--- SOURCE DATA ---
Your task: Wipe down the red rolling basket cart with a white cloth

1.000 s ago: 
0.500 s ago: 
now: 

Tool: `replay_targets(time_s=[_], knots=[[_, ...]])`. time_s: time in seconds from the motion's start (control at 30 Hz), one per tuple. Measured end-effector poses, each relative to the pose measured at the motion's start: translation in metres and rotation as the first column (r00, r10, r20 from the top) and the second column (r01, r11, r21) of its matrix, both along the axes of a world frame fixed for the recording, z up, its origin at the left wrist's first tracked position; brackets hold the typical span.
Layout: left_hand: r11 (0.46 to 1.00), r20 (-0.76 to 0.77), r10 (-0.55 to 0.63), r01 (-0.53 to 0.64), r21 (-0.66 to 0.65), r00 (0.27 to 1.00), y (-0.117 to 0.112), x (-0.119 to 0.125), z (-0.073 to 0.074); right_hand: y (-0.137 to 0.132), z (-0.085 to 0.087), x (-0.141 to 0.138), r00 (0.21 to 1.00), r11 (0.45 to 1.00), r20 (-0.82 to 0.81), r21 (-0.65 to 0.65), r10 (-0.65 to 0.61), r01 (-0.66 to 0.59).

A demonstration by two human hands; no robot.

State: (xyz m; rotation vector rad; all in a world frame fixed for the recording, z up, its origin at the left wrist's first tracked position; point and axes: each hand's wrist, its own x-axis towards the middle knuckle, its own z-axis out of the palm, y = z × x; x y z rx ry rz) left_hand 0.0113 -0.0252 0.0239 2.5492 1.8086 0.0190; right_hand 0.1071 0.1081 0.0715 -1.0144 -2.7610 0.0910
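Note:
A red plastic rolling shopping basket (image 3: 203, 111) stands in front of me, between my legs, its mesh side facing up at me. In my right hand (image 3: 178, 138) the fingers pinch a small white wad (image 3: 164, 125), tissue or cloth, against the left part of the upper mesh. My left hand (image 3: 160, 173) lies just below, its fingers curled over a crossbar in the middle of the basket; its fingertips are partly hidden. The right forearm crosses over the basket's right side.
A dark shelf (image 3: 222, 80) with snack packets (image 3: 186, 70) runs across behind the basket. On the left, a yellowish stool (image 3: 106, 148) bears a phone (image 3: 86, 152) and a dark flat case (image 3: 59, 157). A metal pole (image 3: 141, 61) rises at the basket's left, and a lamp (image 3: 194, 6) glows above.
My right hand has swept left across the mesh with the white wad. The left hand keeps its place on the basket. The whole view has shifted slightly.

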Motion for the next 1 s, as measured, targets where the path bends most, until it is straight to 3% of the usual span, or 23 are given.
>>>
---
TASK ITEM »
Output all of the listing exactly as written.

WRITTEN ANSWER »
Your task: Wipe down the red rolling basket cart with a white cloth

1.000 s ago: 
0.500 s ago: 
now: 

Tool: `replay_targets(time_s=[_], knots=[[_, ...]])`. time_s: time in seconds from the motion's start (control at 30 Hz), one per tuple. Measured end-effector poses, each relative to the pose measured at the motion's start: translation in metres and rotation as the first column (r00, r10, r20 from the top) and the second column (r01, r11, r21) of its matrix, both along the axes of a world frame fixed for the recording, z up, its origin at the left wrist's first tracked position; brackets hold the typical span.
Layout: left_hand: r11 (0.46 to 1.00), r20 (-0.76 to 0.77), r10 (-0.55 to 0.63), r01 (-0.53 to 0.64), r21 (-0.66 to 0.65), r00 (0.27 to 1.00), y (-0.117 to 0.112), x (-0.119 to 0.125), z (-0.073 to 0.074); right_hand: y (-0.137 to 0.132), z (-0.085 to 0.087), x (-0.141 to 0.138), r00 (0.21 to 1.00), r11 (0.45 to 1.00), r20 (-0.82 to 0.81), r21 (-0.65 to 0.65), r10 (-0.65 to 0.61), r01 (-0.66 to 0.59).

A demonstration by two human hands; no robot.

State: (xyz m; rotation vector rad; all in a world frame fixed for the recording, z up, its origin at the left wrist's first tracked position; point and axes: each hand's wrist, its own x-axis towards the middle knuckle, its own z-axis out of the palm, y = z × x; x y z rx ry rz) left_hand 0.0113 -0.0252 0.0239 2.5492 1.8086 0.0190; right_hand 0.1071 0.1081 0.0715 -1.0144 -2.7610 0.0910
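Note:
A red plastic rolling shopping basket (image 3: 203, 111) stands in front of me, between my legs, its mesh side facing up at me. In my right hand (image 3: 178, 138) the fingers pinch a small white wad (image 3: 164, 125), tissue or cloth, against the left part of the upper mesh. My left hand (image 3: 160, 173) lies just below, its fingers curled over a crossbar in the middle of the basket; its fingertips are partly hidden. The right forearm crosses over the basket's right side.
A dark shelf (image 3: 222, 80) with snack packets (image 3: 186, 70) runs across behind the basket. On the left, a yellowish stool (image 3: 106, 148) bears a phone (image 3: 86, 152) and a dark flat case (image 3: 59, 157). A metal pole (image 3: 141, 61) rises at the basket's left, and a lamp (image 3: 194, 6) glows above.
My right hand has swept left across the mesh with the white wad. The left hand keeps its place on the basket. The whole view has shifted slightly.
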
Motion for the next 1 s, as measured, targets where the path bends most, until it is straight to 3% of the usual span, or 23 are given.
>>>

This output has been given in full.